*Aim of the task*: For each line in the data below that holds "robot", return a copy.

(Data supplied begins)

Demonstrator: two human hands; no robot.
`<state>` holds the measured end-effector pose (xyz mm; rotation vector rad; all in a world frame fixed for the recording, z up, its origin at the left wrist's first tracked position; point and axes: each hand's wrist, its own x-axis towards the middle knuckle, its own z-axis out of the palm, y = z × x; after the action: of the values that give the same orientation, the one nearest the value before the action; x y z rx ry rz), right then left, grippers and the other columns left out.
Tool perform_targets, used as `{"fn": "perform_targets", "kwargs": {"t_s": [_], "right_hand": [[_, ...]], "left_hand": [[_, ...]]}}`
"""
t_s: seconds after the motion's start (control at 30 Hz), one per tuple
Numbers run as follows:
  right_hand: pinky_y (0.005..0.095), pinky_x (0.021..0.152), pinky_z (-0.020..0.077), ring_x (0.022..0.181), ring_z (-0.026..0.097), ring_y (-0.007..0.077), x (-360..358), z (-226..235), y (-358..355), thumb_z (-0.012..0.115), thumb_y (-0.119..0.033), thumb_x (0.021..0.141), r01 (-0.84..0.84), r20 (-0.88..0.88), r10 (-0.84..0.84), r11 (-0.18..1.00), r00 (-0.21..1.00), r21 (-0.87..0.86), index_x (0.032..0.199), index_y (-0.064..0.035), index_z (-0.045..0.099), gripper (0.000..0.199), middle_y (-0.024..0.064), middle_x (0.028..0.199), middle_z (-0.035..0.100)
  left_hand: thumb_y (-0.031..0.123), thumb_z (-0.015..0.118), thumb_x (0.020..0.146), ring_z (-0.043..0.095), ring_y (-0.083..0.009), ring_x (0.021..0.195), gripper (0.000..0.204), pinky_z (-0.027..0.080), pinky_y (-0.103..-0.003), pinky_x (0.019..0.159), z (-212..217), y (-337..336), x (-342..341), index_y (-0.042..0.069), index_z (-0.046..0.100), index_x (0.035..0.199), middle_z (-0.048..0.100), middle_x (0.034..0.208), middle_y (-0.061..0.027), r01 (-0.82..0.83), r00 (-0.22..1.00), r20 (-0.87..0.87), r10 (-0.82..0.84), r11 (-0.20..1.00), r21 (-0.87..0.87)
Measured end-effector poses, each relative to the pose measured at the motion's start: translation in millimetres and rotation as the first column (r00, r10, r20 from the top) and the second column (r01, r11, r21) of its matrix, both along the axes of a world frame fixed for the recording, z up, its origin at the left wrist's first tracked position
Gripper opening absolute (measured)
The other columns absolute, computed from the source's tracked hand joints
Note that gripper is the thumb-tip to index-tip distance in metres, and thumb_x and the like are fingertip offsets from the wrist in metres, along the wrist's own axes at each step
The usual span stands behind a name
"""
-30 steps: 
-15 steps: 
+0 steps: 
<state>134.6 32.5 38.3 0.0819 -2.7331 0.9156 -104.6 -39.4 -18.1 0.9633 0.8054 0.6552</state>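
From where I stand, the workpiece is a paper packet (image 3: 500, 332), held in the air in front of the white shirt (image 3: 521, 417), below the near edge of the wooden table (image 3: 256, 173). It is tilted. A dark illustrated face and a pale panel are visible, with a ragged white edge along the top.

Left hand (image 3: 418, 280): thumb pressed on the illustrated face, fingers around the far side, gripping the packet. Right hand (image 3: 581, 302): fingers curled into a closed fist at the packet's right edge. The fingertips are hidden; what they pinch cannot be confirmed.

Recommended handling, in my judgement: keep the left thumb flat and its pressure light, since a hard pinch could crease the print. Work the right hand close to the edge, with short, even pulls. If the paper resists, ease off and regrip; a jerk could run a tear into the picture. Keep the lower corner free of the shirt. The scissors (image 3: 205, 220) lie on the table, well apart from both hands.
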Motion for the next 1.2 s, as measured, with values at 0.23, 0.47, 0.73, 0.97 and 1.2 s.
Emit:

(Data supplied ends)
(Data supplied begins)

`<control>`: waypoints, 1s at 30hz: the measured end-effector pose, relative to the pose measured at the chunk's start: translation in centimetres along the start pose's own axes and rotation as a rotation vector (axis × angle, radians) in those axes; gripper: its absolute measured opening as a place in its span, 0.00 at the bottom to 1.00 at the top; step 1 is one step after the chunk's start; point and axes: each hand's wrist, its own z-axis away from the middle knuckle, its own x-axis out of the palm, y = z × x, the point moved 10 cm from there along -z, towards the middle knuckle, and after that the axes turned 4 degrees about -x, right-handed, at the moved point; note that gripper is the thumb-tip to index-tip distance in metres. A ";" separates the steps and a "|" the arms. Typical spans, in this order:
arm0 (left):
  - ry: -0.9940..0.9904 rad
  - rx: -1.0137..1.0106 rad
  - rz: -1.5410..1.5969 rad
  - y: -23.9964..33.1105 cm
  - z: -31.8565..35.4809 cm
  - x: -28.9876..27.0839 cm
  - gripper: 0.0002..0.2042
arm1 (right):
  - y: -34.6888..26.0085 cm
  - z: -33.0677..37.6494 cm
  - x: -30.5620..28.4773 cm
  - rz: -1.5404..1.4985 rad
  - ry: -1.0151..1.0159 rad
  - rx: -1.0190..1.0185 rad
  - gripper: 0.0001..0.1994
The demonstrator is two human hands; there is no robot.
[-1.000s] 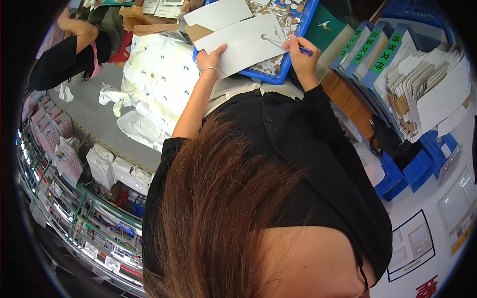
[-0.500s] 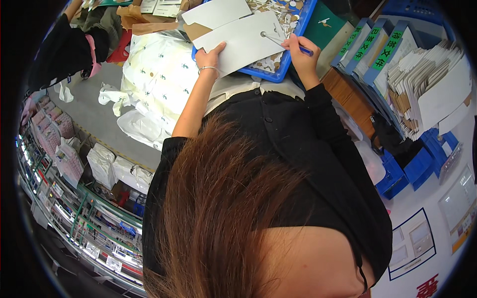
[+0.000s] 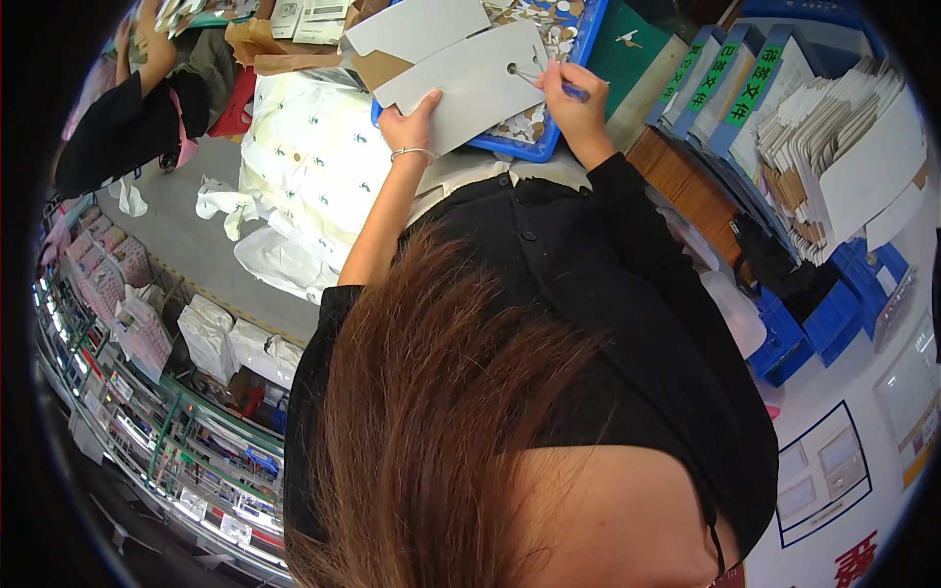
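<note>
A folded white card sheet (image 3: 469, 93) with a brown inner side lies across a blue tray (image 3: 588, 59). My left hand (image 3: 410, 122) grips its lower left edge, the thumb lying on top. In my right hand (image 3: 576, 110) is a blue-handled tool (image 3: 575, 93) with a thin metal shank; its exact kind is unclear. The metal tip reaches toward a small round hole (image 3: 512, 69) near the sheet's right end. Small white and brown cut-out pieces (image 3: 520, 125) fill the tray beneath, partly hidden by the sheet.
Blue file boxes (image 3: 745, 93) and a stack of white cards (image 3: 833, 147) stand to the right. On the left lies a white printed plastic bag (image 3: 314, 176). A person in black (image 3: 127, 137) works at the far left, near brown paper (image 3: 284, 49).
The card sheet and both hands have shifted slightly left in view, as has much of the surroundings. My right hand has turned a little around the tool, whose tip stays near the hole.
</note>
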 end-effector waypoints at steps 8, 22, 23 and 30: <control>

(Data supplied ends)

*Task response*:
Demonstrator: two human hands; no robot.
The demonstrator is two human hands; there is no robot.

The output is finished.